Argument with Markov no big deal, Price claims

 

Carey Price isn’t losing sleep over the words he had nearly two weeks ago with defenceman Andrei Markov. The argument that Markov sort of suggested didn’t happen. The one forward Brian Gionta flatly said didn’t take place.

 
 
 
 
 

MONTREAL — Carey Price isn’t losing sleep over the words he had nearly two weeks ago with defenceman Andrei Markov. The argument that Markov sort of suggested didn’t happen. The one forward Brian Gionta flatly said didn’t take place.

What the Montreal Canadiens goaltender does have a problem with, however, is that someone, presumably a teammate, “snitched,” taking the discussion beyond the team’s dressing room.

“It happens all the time on a team, disagreements happen on the bench every period,” Price said after practice Monday, closing the book on the words he exchanged with Markov on Jan. 20 following the Canadiens’ 4-3 overtime loss to St. Louis.

Various reports last Wednesday had Markov having questioned Price’s heart, a charge not paraphrased but quoted verbatim.

The loss to St. Louis saw Price steamrolled by the Blues’ Cam Janssen when the goalie strayed far from his net to play a puck. He dropped his blocker and trapper and tried in vain to duke it out with Janssen. Only Canadiens defenceman Roman Hamrlik prevented Price from earning his first career major penalty and surely his first fighting loss.

“I think he’s a pretty tough dude, so I’m not sure it was a good idea,” Price joked of Janssen, adding that he believes a goalie should be fair game if he wanders. “I’d like to (fight) eventually. But obviously, timing is everything.”

On a more serious note, Monday was the first time Price has addressed his words exchanged with Markov.

“I don’t know why this was such a big deal,” he said. “I’m sure everybody gets into a disagreement with their mom or dad and they get over it. You saw it with the hug last week (Price playfully embraced Markov last Thursday at the end of practice). We’ve moved past it. It’s not a lingering issue.

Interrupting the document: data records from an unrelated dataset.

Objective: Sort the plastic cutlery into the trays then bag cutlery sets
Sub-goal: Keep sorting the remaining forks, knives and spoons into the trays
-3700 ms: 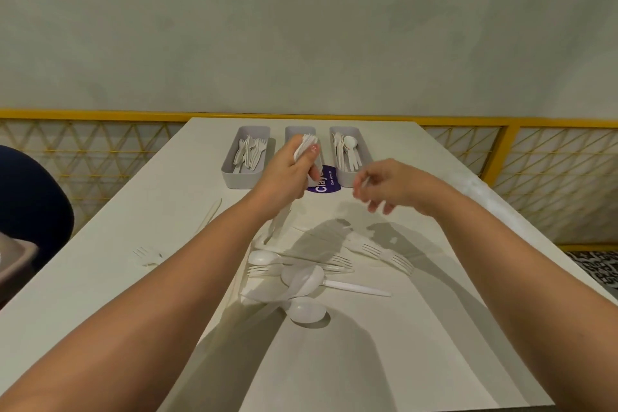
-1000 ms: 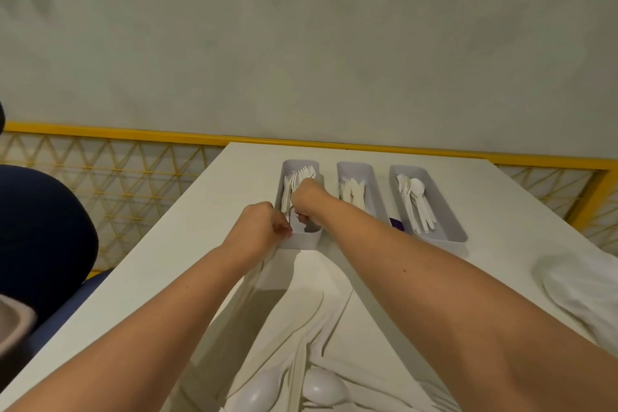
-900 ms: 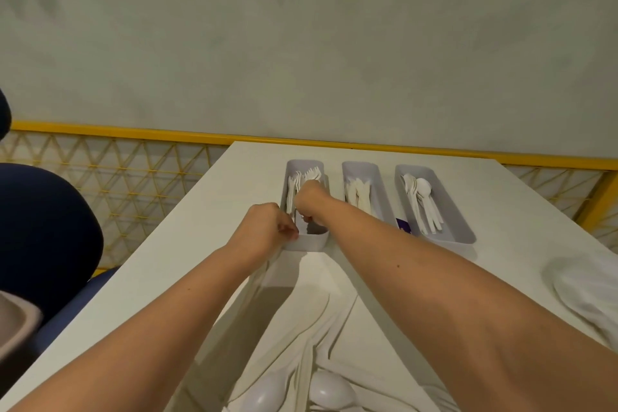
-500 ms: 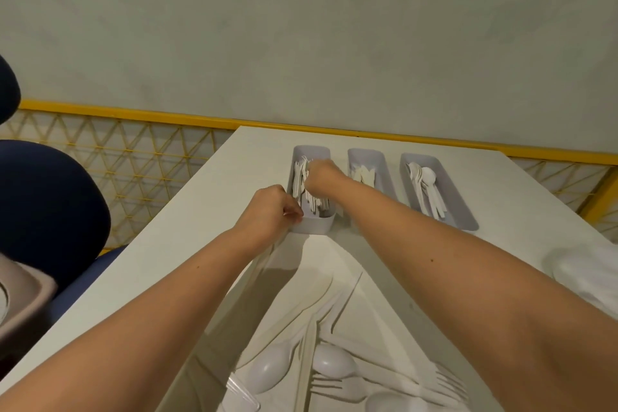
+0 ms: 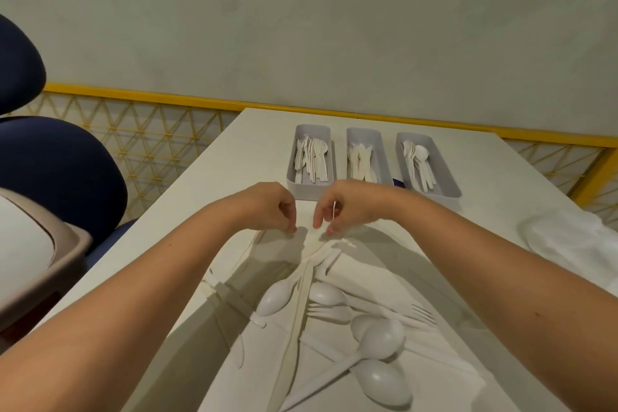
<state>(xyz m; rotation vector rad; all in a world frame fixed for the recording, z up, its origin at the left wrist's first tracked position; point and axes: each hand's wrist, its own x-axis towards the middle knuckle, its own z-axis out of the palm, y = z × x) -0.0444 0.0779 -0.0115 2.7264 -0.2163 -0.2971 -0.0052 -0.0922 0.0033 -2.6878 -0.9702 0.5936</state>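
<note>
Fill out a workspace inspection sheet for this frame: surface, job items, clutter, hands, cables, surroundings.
Surface: white table, shadowed by arms.
Job's things: grey trays at the far end, fork tray left, knife tray middle, spoon tray right; loose cutlery pile of spoons, forks, knives nearer.
Clutter: crumpled white material at the right edge; purple label between knife and spoon trays.
Hands: left hand curled, fingertips at the table, hold unclear; right hand pinches a thin white piece.
Cables: nothing seen.
Surroundings: blue chair, beige bin, yellow railing, grey wall.
</note>
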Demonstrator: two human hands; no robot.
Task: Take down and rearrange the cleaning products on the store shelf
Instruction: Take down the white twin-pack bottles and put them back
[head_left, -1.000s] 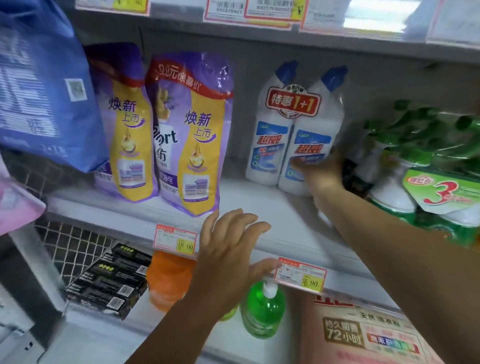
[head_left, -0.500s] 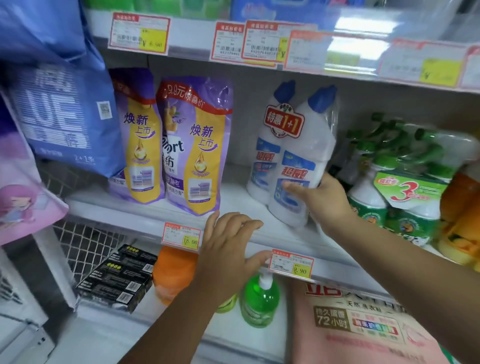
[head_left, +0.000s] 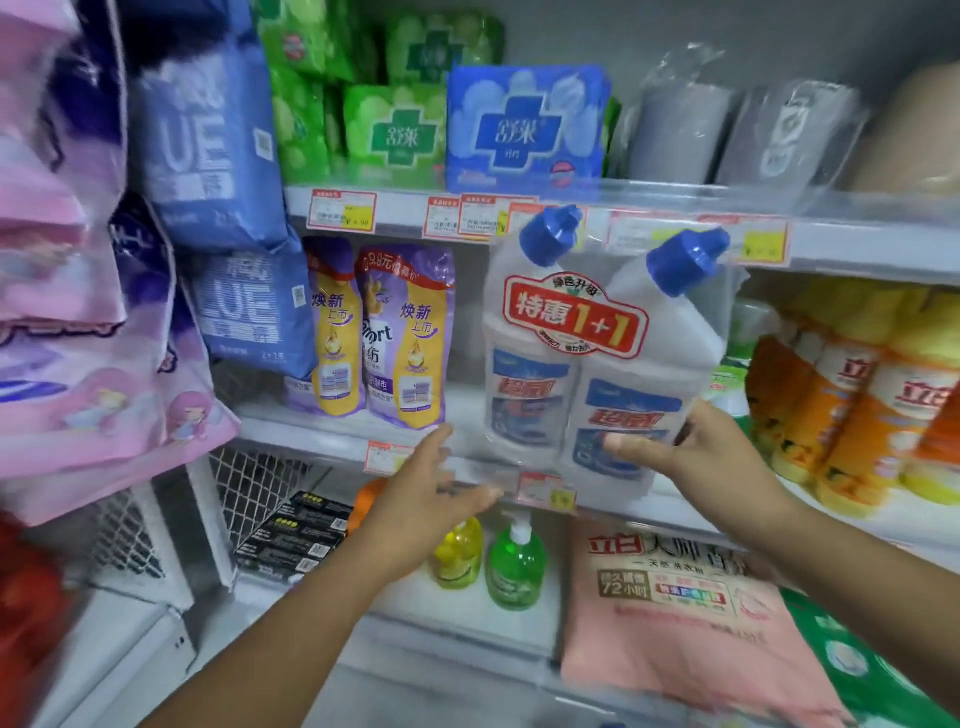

“We haven’t thought about it since last week and here we are, talking about something that never would have happened if our (dressing-room) doors were actually closed.”

Price said that matters like this should remain in the room “because they’re not that big of a deal. (But) when you have guys snitching about stuff like that, that’s when it gets blown out of proportion.”

The goalie was hardly distressed by weekend reports that he had been packaged with centre Tomas Plekanec last June in a trade to Tampa Bay for Vincent Lecavalier, a deal said to have been torpedoed by NHL commissioner Gary Bettman.

“Your first year in the NHL, everything’s like, ‘Oh, wow,’ because you’re really in awe about being in the league,” Price said. “You want to watch yourself on TV because it’s new to you.

“But I’ve been in the league for three years, so when (trade) speculation comes around, the way I deal with it is I just don’t watch. The only newspaper I read is USA Today, because we don’t get much coverage in it. I’ll check the standings, but I have no real urge to watch hockey away from the rink.”

Price continues to work hard in practice to sharpen his game, which he admits has been considerably less than he expected coming into the season. He won’t know before Tuesday morning whether he’ll get the start Tuesday night against the Canucks, his record 11-17-4 with a tepid .913 save percentage.

He does hope head coach Jacques Martin gives him the start; he’d love to make amends for his screen-door effort of Oct. 7, having surrendered seven Vancouver goals on 32 shots in a 7-1 loss.

“I wasn’t picturing myself with 11 wins at this time of year,” Price said. “Disappointed is definitely a good word for it. I have to keep trying to gut it out.

“Hopefully, the results will come and I start getting the bounces. I feel like I deserve them and feel like I’m going to get them.”